**Problem details**
Write down exactly the line where "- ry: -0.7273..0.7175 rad" occurs and every line that follows it through the end of the material below; include nothing else.

*** Provided data

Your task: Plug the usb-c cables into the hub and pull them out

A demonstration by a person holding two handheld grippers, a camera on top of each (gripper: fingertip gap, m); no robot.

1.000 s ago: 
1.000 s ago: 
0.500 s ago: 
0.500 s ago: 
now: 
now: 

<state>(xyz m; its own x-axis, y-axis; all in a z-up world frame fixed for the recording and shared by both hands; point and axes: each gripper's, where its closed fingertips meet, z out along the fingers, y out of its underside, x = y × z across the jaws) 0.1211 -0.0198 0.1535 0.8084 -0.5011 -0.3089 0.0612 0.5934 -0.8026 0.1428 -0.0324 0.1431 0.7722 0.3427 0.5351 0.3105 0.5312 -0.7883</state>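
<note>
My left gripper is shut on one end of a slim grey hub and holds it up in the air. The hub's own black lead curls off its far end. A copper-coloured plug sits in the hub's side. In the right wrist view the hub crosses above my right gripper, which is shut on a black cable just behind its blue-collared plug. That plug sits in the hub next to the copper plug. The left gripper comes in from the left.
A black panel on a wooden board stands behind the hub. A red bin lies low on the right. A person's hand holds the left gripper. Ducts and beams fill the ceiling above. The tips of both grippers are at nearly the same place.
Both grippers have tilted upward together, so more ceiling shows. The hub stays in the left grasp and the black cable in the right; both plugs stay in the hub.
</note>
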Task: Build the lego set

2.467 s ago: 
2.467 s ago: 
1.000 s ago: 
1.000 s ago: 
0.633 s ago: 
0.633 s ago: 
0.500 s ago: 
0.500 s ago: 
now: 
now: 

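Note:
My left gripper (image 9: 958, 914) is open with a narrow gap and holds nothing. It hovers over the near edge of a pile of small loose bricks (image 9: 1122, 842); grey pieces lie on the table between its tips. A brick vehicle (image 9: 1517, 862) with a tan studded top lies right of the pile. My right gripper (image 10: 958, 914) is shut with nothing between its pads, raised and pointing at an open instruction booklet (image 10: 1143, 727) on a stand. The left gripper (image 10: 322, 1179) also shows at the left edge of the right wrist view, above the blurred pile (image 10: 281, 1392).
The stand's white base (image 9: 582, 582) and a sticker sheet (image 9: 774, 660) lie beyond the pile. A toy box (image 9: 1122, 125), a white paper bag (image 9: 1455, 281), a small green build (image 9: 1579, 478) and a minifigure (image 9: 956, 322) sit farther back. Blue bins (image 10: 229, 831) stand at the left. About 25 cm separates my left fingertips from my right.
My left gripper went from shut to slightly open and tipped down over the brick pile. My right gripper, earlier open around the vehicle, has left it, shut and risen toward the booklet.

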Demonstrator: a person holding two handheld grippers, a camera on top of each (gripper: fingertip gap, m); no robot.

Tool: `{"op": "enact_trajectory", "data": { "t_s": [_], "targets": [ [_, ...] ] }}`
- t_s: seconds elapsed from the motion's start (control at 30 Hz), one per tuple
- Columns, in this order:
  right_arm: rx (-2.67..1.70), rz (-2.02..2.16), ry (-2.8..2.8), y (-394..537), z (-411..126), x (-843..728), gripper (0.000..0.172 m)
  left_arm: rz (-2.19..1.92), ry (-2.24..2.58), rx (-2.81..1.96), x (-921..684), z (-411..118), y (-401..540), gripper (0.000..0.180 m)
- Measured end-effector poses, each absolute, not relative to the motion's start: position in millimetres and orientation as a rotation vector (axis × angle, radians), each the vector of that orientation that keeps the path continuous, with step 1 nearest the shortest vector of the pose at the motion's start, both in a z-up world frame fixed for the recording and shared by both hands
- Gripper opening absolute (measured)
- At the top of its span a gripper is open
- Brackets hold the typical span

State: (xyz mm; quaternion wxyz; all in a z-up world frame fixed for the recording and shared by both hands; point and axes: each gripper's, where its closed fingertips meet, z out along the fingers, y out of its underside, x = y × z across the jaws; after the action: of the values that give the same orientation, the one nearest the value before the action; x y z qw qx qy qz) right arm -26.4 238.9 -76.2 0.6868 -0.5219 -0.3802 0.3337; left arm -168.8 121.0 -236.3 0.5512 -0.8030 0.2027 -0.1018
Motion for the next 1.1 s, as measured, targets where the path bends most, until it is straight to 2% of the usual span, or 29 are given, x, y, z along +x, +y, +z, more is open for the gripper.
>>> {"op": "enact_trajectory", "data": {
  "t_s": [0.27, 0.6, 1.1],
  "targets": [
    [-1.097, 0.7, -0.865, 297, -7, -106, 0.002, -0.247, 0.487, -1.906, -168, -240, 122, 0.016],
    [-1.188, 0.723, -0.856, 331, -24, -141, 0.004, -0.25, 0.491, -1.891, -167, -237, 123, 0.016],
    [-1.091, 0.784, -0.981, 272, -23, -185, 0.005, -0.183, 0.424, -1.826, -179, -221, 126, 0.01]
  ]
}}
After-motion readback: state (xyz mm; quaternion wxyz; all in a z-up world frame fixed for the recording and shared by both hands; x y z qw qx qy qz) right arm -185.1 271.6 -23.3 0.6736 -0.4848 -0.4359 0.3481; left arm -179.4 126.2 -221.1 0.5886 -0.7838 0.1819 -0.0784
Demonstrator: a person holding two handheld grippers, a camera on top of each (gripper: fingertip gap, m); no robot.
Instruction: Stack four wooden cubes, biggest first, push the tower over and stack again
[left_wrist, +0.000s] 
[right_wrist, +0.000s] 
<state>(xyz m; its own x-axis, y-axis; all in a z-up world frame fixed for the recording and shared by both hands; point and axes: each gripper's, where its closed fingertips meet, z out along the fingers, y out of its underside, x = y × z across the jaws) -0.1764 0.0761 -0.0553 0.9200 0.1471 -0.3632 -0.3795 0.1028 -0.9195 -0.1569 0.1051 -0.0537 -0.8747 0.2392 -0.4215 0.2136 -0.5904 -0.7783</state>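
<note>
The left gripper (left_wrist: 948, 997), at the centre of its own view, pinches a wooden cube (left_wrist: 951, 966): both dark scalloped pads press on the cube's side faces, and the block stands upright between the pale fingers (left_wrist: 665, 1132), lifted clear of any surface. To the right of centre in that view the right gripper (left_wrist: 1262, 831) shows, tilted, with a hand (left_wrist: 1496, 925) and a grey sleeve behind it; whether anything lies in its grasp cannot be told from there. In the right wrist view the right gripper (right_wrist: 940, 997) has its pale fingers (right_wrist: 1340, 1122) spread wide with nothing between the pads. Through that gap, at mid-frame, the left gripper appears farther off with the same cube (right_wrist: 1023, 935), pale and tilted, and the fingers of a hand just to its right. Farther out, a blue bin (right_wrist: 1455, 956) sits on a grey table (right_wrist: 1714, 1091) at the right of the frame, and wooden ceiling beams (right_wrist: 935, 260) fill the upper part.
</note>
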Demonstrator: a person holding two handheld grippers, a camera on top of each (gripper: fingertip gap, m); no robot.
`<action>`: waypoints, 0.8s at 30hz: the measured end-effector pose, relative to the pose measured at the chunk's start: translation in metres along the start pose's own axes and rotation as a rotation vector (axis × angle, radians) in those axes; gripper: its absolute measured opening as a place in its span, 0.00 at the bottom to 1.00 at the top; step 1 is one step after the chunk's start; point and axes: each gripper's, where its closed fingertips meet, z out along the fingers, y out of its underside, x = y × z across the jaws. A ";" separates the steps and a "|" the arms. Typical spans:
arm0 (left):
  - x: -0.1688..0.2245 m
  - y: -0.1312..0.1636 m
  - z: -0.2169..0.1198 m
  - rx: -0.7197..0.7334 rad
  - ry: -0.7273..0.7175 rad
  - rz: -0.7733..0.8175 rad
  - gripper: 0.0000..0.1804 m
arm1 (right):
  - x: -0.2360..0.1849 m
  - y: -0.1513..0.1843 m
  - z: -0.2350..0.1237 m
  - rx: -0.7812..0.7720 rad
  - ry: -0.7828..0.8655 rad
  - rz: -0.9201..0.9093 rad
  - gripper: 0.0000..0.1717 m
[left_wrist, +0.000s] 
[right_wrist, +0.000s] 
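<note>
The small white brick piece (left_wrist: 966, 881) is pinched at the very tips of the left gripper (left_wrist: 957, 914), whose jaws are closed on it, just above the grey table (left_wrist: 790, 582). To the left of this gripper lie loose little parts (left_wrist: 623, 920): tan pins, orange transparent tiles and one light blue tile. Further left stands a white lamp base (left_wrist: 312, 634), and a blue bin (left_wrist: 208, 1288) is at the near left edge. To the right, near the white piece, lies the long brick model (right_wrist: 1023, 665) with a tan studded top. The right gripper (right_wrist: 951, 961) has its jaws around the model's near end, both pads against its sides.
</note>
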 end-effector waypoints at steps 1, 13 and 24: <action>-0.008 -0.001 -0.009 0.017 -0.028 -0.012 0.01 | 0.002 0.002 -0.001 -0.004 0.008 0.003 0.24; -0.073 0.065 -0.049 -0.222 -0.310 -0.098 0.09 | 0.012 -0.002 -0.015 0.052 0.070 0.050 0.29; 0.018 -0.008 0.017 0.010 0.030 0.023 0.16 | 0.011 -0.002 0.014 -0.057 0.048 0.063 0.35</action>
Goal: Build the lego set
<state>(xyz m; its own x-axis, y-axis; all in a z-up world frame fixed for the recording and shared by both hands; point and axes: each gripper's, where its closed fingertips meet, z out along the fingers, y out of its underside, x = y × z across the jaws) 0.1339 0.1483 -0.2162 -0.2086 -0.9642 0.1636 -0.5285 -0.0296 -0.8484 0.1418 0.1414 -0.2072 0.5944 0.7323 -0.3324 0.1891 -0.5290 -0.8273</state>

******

**Written response**
  - ry: -0.7273..0.7175 rad
  - rz: -0.7733..0.8175 rad
  - gripper: 0.0000..0.1804 m
arm1 (right):
  - x: -0.2360..0.1849 m
  - y: -0.1513..0.1843 m
  - z: -0.2350..0.1237 m
  - rx: -0.7812..0.7720 rad
  - ry: -0.7828..0.8655 rad
  - rz: -0.9201..0.9093 rad
  - gripper: 0.0000..0.1717 m
[left_wrist, +0.000s] 
[right_wrist, +0.000s] 
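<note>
The small white brick piece (left_wrist: 966, 881) is pinched at the very tips of the left gripper (left_wrist: 957, 914), whose jaws are closed on it, just above the grey table (left_wrist: 790, 582). To the left of this gripper lie loose little parts (left_wrist: 623, 920): tan pins, orange transparent tiles and one light blue tile. Further left stands a white lamp base (left_wrist: 312, 634), and a blue bin (left_wrist: 208, 1288) is at the near left edge. To the right, near the white piece, lies the long brick model (right_wrist: 1023, 665) with a tan studded top. The right gripper (right_wrist: 951, 961) has its jaws around the model's near end, both pads against its sides.
</note>
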 end-effector waypoints at steps 1, 13 and 24: <action>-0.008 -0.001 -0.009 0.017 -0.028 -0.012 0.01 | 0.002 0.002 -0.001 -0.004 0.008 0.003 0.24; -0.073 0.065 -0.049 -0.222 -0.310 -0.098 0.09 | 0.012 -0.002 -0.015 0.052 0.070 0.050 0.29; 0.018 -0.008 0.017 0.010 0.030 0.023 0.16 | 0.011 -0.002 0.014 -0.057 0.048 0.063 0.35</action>
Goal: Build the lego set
<state>(xyz m; its own x-axis, y-axis; all in a z-up world frame fixed for the recording and shared by both hands; point and axes: each gripper's, where its closed fingertips meet, z out along the fingers, y out of its underside, x = y × z across the jaws) 0.1339 0.1483 -0.2162 -0.2086 -0.9642 0.1636 -0.5285 -0.0296 -0.8484 0.1418 0.1414 -0.2072 0.5944 0.7323 -0.3324 0.1891 -0.5290 -0.8273</state>

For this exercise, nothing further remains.